HOW TO COMPLETE THIS TASK
Whenever a line in the material below includes "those", copy that line.

SUPPLIED MATERIAL
◆ ◆ ◆ ◆ ◆ ◆ ◆

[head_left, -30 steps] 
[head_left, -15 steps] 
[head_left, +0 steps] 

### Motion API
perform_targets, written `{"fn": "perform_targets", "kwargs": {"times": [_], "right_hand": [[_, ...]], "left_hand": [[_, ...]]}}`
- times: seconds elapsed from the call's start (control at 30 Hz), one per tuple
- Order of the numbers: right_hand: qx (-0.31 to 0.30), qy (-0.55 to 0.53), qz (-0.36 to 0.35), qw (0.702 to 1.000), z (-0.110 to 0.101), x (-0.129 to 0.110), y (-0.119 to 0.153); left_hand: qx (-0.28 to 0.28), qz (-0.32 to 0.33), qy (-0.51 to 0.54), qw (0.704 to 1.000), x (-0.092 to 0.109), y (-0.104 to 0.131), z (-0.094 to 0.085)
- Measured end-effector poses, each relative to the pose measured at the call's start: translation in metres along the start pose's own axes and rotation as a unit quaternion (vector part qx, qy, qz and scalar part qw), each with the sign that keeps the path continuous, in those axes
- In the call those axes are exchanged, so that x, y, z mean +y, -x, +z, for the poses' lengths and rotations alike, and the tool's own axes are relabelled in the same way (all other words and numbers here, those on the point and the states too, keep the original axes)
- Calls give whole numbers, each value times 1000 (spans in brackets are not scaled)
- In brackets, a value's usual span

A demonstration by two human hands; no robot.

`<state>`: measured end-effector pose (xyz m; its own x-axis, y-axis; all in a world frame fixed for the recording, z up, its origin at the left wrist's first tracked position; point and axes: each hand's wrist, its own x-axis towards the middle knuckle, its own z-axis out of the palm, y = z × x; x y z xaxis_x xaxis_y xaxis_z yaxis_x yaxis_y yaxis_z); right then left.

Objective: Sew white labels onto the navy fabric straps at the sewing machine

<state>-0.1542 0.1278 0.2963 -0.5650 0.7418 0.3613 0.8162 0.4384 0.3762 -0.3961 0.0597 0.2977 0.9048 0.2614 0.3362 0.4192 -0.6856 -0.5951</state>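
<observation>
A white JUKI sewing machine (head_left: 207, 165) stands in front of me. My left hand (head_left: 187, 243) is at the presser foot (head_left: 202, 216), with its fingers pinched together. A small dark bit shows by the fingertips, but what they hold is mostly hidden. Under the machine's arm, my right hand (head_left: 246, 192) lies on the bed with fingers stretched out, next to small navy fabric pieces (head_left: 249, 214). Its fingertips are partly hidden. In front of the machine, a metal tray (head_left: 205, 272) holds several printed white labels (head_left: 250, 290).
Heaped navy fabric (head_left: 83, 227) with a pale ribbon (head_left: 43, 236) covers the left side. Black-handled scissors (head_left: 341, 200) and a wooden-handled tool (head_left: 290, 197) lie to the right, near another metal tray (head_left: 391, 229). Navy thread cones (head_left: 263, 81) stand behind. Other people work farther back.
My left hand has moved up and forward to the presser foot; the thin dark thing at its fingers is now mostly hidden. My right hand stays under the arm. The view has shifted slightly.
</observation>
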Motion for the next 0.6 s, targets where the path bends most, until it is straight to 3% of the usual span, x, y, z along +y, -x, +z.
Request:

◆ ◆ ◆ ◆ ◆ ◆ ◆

EXERCISE ANSWER
- Measured end-effector poses, each relative to the pose measured at the call's start: translation in metres along the start pose's own axes and rotation as a unit quaternion (vector part qx, qy, qz and scalar part qw), each with the sign that keeps the path continuous, in those axes
- In the call those axes are exchanged, so that x, y, z mean +y, -x, +z, for the poses' lengths and rotations alike, and the tool's own axes are relabelled in the same way (all other words and numbers here, those on the point and the states too, keep the original axes)

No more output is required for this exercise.